JimScott, I can see the snake tongues...but green prairie dogs? Is them thar' varmints resorting to camouflage now?
 

Lil Stinkpot

Lucky Greenhorn
Joined
Oct 27, 2009
Messages
2,075
Location
San Jose, CA
Mine are sleeping. They aren't adult yet, but I haven't killed mine yet, either. I expect 6 inch pitchers on one this spring.
 
Joined
Nov 29, 2008
Messages
497
Location
Twin Falls, ID, USA
Alberta Canada? Dear lord, that's even colder than where I am. What do you do to winterize your cobras? Mine have been outside in insulated pots, but are browning up a bit. It's been anywhere from 8 to 15 at night here lately, with highs in the mid 20s -- what temperatures do your cobras see? I freaked out and brought mine into the garage, but it's still rather cold -- this morning at 10:30 when I checked, all 4 pots were still frozen solid.

The guy who installed our blinds saw my plants and mentioned "a plant with a dangly flower thing that smells like DEATH and leaves that look like snakes" growing behind his house from the old owners, which I thought was just neat as heck. They can't be all THAT fragile if they've been growing just fine with no upkeep against a house with city water. Think he was hinting that he'd sell them to me but I didn't think they'd transplant well.
 

dvg

Joined
Nov 25, 2008
Messages
777
Location
Alberta Canada
Mcantrell,

I overwinter mine in our heated garage. With the thermostat turned down low, the temps will vary from 5C to 10 C over the winter depending upon the temperatures outside.

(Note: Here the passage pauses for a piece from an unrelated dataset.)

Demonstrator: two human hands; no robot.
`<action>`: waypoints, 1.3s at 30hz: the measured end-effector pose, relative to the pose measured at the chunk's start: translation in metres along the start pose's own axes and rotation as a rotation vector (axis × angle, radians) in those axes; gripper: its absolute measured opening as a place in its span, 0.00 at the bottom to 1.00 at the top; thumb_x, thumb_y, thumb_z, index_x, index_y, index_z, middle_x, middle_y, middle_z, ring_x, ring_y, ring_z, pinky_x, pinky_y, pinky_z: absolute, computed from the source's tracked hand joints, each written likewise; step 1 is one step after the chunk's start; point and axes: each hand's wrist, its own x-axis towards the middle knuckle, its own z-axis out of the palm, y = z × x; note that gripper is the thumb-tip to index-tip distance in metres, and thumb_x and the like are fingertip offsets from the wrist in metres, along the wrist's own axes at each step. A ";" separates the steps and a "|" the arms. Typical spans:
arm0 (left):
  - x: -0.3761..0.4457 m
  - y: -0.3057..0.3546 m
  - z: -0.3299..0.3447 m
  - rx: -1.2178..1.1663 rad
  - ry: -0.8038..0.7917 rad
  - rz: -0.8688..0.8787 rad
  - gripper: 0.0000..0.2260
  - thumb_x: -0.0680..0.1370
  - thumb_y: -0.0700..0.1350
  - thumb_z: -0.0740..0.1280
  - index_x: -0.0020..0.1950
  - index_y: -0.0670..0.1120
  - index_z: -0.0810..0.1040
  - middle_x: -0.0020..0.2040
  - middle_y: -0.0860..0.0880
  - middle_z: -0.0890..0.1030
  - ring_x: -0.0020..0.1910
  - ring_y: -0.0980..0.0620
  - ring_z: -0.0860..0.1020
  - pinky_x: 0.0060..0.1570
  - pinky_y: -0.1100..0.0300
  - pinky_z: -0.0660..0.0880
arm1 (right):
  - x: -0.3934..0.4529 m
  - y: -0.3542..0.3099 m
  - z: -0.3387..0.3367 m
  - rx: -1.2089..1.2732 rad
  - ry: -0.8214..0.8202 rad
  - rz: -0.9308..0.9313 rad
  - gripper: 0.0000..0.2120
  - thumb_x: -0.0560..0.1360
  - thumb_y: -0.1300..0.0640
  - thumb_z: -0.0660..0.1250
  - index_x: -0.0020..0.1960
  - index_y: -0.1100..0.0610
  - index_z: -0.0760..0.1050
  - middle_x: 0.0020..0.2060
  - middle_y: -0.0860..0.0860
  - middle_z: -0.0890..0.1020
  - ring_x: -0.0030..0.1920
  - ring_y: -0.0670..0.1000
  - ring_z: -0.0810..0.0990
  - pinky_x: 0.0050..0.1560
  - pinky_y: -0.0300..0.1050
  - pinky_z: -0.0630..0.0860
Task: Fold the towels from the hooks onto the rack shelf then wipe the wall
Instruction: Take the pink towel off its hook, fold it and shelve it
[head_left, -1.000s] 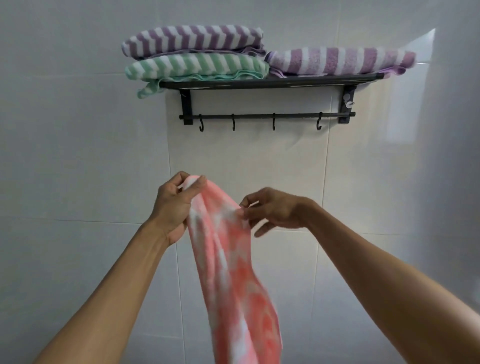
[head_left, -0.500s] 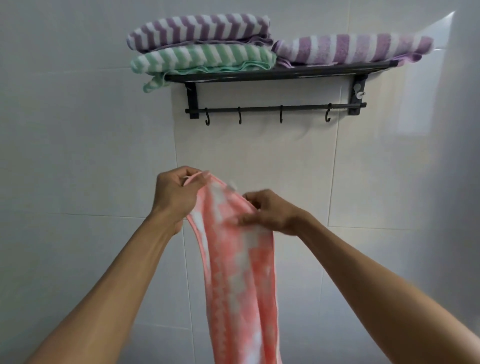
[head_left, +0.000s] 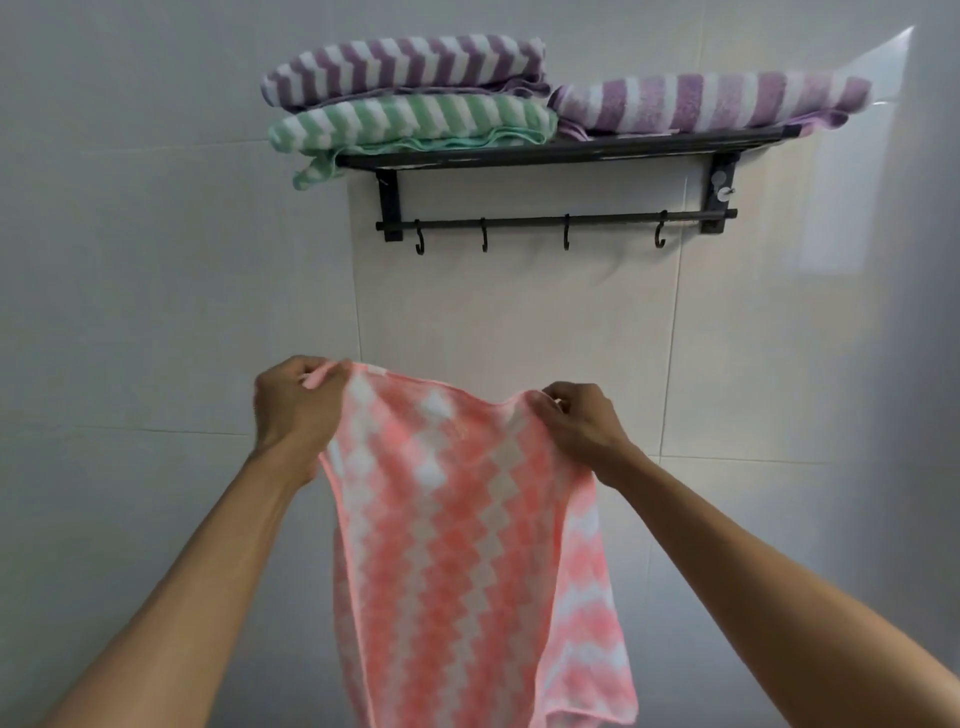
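Brightness: soft, even daylight; nothing blown out.
Source: seems to come from beyond the right hand (head_left: 576, 423), where a pale bright patch lies on the glossy wall (head_left: 156, 291) up and to the right.
Shadows: faint, blurred ones under the rack (head_left: 561, 150) high above both hands; the wall past the left hand (head_left: 296, 405) is greyer.
Sharpness: slightly soft overall; pink towel (head_left: 467, 545) smeared towards its lower end.
Distortion: wide-angle stretch on the forearms near the bottom corners.

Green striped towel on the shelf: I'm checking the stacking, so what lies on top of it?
A folded purple striped towel lies on the green striped towel. The green towel's top face is covered, so anything between them cannot be seen.
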 end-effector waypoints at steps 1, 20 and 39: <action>-0.011 0.003 0.007 0.010 -0.110 0.016 0.08 0.73 0.46 0.77 0.48 0.48 0.82 0.41 0.47 0.82 0.39 0.50 0.78 0.40 0.59 0.75 | 0.001 -0.012 0.004 -0.001 -0.027 -0.045 0.14 0.79 0.47 0.66 0.44 0.55 0.83 0.36 0.49 0.82 0.40 0.51 0.79 0.38 0.42 0.72; 0.001 -0.011 0.010 0.159 -0.015 -0.031 0.05 0.75 0.44 0.74 0.40 0.46 0.84 0.36 0.48 0.81 0.37 0.47 0.79 0.43 0.59 0.74 | -0.022 0.035 -0.016 -0.052 -0.134 0.318 0.04 0.73 0.61 0.75 0.44 0.60 0.80 0.41 0.58 0.83 0.35 0.56 0.81 0.29 0.48 0.82; 0.045 -0.028 -0.014 0.194 0.201 -0.203 0.11 0.75 0.49 0.74 0.49 0.41 0.85 0.46 0.42 0.84 0.48 0.42 0.83 0.56 0.50 0.80 | -0.025 0.037 -0.058 0.516 -0.467 0.424 0.14 0.72 0.54 0.76 0.51 0.62 0.78 0.44 0.61 0.83 0.39 0.57 0.81 0.41 0.49 0.82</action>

The cobra gets put out into the garage in November and I bring it back into the basement in late March or early April. This has seemed to work well for me for the last couple of years.
 
Joined
Nov 29, 2008
Messages
497
Location
Twin Falls, ID, USA
I ended up bringing mine in, at least temporary. They weren't thawing out at all, even in the garage. My current plan is to move them back out there today and hopefully they just won't freeze solid again.

I have a sinking suspicion that my current environs are going to just preclude me from growing any outside CPs. =/
 
Joined
Dec 1, 2007
Messages
4,192
Location
Puyallup, WA United States
mcantrell - my cobras have been frozen solid for a few days now without thawing out, it doesnt bug em generally, since their habitat is naturally freezing during this time of the year anyway....
 
Joined
Oct 26, 2008
Messages
299
Location
South East (UK)
I would like to know how deep the pot goes...

I hear that cobras are slow growing... is that true...

As I would like a multi pot .... with different carn's in later...
 
Joined
Dec 1, 2007
Messages
4,192
Location
Puyallup, WA United States
Speed of growth depends on growing conditions in my experiance, to me cobras are very fast growers and very hardy, but i live in the exact climate, and pretty much near the exact location as these plants, so i cant vouch for much as i really dont do much for my plants. They do like deep pots from what ive seen, gives them more root space and room to wrap stolons around in which they will send up offshots with new plants. Go with a nice big unglazed terracotta pot as this will allow the pot itself to absorb moisture and keep the roots nice and cool which is a big must for these plants.